Output only the lines of the entries that follow, starting at the one with "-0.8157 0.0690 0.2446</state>" and running down to the one with "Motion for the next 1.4", both included and unchanged.

:::::

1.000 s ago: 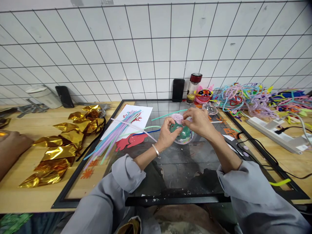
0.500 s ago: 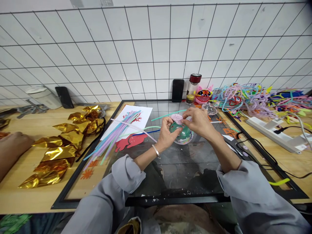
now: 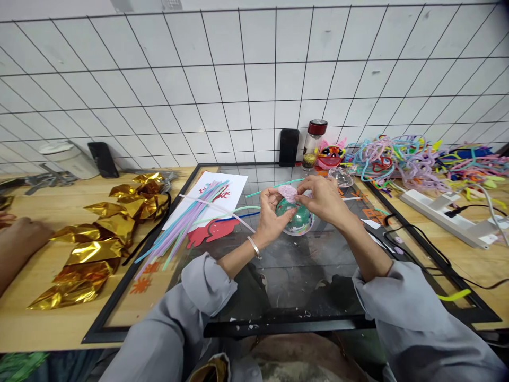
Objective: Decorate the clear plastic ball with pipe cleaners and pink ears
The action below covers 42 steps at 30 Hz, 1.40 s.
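A fuzzy pink coiled disc, seemingly of pipe cleaner (image 3: 287,193), is held above a shiny green ball (image 3: 302,216). The ball sits in a clear round bowl (image 3: 300,231) on the glass tabletop. My left hand (image 3: 274,215) is closed at the disc's left edge, its thumb lying across the front of the ball. Fingertips of my right hand (image 3: 320,197) pinch the disc's right side. What exactly lies between the right fingertips is too small to make out. Beside my left hand, a loose pale pipe cleaner (image 3: 234,213) lies over a red paper cutout (image 3: 212,231).
A bundle of pipe cleaners (image 3: 186,223) rests on white paper (image 3: 238,183). Gold foil (image 3: 95,249) and another person's arm (image 3: 24,244) are at left. A phone (image 3: 289,148), a bottle (image 3: 313,146), tangled pipe cleaners (image 3: 401,159) and a power strip (image 3: 441,217) stand behind and right.
Hardly anything differs; the view has shifted slightly. My hands stay on the pink disc over the green ball. The other person's arm at left has moved a little.
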Tool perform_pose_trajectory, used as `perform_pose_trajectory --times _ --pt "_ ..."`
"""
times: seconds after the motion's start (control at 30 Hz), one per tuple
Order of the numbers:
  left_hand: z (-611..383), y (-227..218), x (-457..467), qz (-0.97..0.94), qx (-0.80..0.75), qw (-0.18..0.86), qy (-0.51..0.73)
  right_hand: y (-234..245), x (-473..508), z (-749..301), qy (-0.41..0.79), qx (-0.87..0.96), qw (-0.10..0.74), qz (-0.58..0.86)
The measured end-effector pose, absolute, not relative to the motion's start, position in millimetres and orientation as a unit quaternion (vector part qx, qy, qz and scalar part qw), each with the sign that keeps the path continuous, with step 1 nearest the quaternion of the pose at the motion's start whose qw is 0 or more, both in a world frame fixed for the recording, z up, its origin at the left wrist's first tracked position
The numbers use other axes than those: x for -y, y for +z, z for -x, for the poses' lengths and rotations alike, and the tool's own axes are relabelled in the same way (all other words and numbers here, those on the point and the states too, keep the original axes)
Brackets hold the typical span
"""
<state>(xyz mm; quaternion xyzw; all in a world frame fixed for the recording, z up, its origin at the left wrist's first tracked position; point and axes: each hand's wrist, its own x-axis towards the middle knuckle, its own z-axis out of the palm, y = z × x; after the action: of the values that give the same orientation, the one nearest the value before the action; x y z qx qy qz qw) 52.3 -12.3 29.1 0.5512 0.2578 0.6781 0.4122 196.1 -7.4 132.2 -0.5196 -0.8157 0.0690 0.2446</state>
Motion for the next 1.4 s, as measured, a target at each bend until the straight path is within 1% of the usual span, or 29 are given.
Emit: perform_pose_trajectory --times 0.47,0.83,1.07,1.4 --pt "-52.5 31.0 13.0 -0.558 -0.278 0.407 0.668 131.4 6.1 -195.8 0.063 0.820 0.244 0.514" --pt "-52.4 33.2 14.7 -0.566 -0.261 0.404 0.669 130.4 6.1 -193.0 0.046 0.818 0.235 0.524" --pt "-50.7 33.1 15.3 -0.576 -0.275 0.412 0.651 131.2 6.4 -193.9 0.049 0.819 0.235 0.521" --pt "-48.0 28.3 15.6 -0.602 -0.279 0.381 0.644 128.7 4.1 -195.2 0.050 0.822 0.237 0.516"
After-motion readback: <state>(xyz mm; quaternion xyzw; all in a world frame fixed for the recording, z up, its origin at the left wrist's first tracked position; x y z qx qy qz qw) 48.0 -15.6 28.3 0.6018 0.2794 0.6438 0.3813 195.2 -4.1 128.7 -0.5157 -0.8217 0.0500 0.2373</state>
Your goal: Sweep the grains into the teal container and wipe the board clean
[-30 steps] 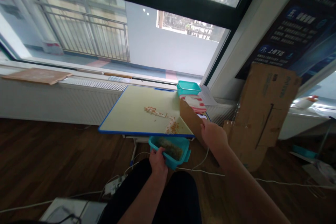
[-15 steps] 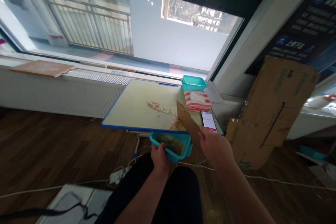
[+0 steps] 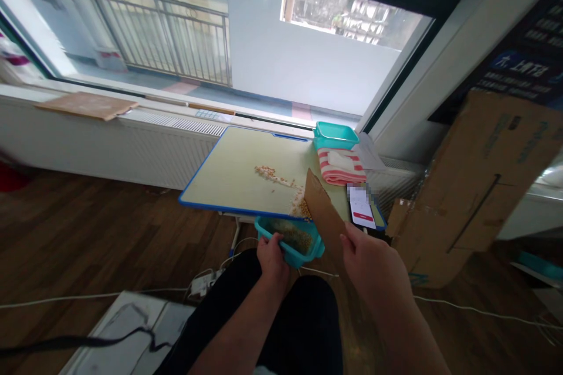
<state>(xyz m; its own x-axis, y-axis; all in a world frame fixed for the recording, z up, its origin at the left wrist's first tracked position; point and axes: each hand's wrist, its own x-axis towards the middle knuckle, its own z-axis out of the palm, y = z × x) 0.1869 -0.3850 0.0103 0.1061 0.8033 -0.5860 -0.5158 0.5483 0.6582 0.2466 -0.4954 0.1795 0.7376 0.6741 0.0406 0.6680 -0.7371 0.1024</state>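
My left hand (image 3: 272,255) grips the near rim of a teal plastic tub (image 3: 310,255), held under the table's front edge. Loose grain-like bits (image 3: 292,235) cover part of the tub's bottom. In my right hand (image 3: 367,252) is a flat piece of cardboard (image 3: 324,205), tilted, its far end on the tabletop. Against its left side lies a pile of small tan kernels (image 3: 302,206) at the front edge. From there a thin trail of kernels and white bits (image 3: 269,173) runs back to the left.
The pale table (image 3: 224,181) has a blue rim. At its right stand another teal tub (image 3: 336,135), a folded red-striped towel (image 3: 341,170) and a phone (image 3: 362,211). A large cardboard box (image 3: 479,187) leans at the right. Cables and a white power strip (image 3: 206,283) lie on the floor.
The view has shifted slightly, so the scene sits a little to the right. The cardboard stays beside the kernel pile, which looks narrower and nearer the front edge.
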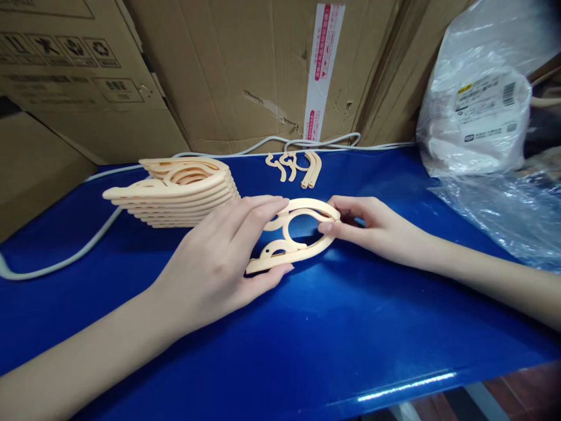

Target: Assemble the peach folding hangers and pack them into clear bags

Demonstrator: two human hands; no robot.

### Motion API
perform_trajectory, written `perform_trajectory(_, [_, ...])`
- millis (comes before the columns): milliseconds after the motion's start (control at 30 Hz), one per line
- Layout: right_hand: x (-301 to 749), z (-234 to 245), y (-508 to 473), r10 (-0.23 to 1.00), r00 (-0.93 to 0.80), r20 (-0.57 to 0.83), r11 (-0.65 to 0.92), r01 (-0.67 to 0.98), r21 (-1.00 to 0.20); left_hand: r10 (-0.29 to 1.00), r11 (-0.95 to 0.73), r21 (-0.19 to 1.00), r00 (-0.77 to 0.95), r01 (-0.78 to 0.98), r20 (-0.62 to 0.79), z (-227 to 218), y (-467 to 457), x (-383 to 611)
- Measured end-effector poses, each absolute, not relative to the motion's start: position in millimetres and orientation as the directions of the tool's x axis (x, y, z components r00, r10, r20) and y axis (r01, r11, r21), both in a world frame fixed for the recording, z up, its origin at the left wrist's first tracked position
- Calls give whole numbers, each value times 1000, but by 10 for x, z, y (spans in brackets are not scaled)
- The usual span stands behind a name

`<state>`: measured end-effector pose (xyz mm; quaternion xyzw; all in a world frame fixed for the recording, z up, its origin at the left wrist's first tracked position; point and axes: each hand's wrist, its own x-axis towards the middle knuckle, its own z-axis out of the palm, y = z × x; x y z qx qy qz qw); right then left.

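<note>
A peach-coloured folded plastic hanger (294, 234) lies on the blue table (307, 339) between both hands. My left hand (223, 263) grips its left end, fingers over the top and thumb under the lower edge. My right hand (372, 228) pinches its right tip between thumb and fingers. A stack of several identical folded hangers (175, 190) sits just behind my left hand. A few loose peach hook pieces (293, 166) lie further back near the boxes.
Cardboard boxes (245, 70) wall off the back and left. A white cable (65, 257) runs along the table's rear and left. Clear plastic bags (482, 105) with white contents fill the right side. The table's front edge (394, 389) is near.
</note>
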<state>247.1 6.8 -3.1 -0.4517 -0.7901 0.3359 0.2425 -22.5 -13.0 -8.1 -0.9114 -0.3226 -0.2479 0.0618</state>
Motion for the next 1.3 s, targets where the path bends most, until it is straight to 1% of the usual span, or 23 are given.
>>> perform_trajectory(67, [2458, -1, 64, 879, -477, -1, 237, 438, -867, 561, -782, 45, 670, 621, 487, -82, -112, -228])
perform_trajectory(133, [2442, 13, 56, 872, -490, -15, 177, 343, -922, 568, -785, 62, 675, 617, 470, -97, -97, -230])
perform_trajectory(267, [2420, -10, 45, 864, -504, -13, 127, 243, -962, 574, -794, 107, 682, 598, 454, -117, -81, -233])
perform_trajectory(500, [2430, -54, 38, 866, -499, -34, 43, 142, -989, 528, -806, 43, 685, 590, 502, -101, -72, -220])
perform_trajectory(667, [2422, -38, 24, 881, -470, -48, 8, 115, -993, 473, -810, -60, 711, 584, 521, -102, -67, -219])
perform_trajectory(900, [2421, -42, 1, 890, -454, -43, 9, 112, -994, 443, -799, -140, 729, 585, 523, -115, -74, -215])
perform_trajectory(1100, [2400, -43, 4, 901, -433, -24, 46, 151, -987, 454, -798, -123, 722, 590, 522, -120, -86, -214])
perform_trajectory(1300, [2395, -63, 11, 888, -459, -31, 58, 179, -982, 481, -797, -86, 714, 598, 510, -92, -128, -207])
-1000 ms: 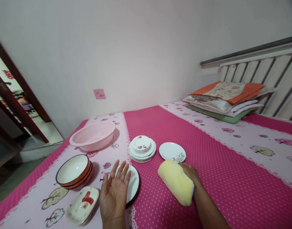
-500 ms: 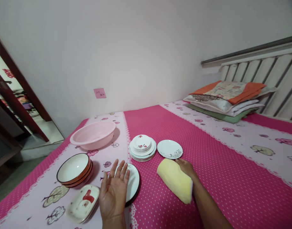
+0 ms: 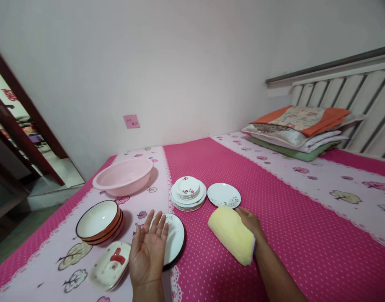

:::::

◆ RESULT OF THIS TASK:
<state>(xyz mm; quaternion xyzw; all in a world frame fixed for the recording, z up, its origin at the left wrist's first tracked position; point and axes: each hand's wrist, its own x-axis towards the middle knuckle, its own z-axis out of the palm, y = z × x; after the action: of the values that give the same orientation, the one nearest the value before the action; x y z qx qy qz qw) 52.3 -12.3 29.1 0.5512 0.2578 0.6781 0.4122 196.1 -7.4 132.2 -0.5196 -0.8157 0.0690 0.2446</state>
Motion for the next 1.4 s, as measured, a target at each bend until the straight path is within 1% of the usual span, or 29 are given.

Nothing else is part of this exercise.